Personal information
- Full name: Markel Fernández Soto
- Born: 6 February 2003 (age 23) Sopela, Biscay

Sport
- Sport: Athletics
- Event: 400 m
- Club: FC Barcelona

Achievements and titles
- Personal best(s): 400m: 45.47 (Tarragona, 2025) Indoor 400m: 45.95 (Salamanca, 2026)

Medal record
Men's athletics
Representing Spain
World Indoor Championships
| Silver medal – second place | 2026 Toruń | 4 × 400 m mixed |
European Indoor Championships
| Silver medal – second place | 2025 Apeldoorn | 4 × 400 m relay |
European U23 Championships
| Gold medal – first place | 2025 Bergen | 4x400 m relay |
Mediterranean U23 Indoor Championships
| Gold medal – first place | 2023 Valencia | 400 m |

= Markel Fernández =

Spanish sprinter (born 2003)

Markel Fernández Soto (born 6 February 2003) is a Spanish sprinter.

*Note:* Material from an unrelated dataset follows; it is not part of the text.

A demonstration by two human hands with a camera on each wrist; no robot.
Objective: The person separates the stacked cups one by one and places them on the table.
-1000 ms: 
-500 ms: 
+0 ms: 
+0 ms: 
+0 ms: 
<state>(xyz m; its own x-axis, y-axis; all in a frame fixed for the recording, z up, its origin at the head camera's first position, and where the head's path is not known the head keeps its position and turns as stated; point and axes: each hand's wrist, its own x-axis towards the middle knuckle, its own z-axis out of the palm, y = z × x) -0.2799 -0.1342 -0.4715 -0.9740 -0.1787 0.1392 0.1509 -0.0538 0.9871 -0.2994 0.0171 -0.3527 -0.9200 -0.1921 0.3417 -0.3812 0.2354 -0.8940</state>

He won the 400 metres at the 2026 Spanish Indoor Athletics Championships. He was a silver medalist in the 4 x 400 metres relay at the 2025 European Athletics Indoor Championships and at the 2026 World Athletics Indoor Championships in the mixed 4 × 400 metres relay.

==Biography==
Fernández is from Biscay, in the Basque Country. In 2021, was runner-up at the Spanish Athletics Championships in the 400 metres.
He competed for Spain at the 2022 World Athletics U20 Championships in Cali, Colombia. At the Games, he was a member of the Spanish 4 × 400 m relay team which set a new Spanish U20 record.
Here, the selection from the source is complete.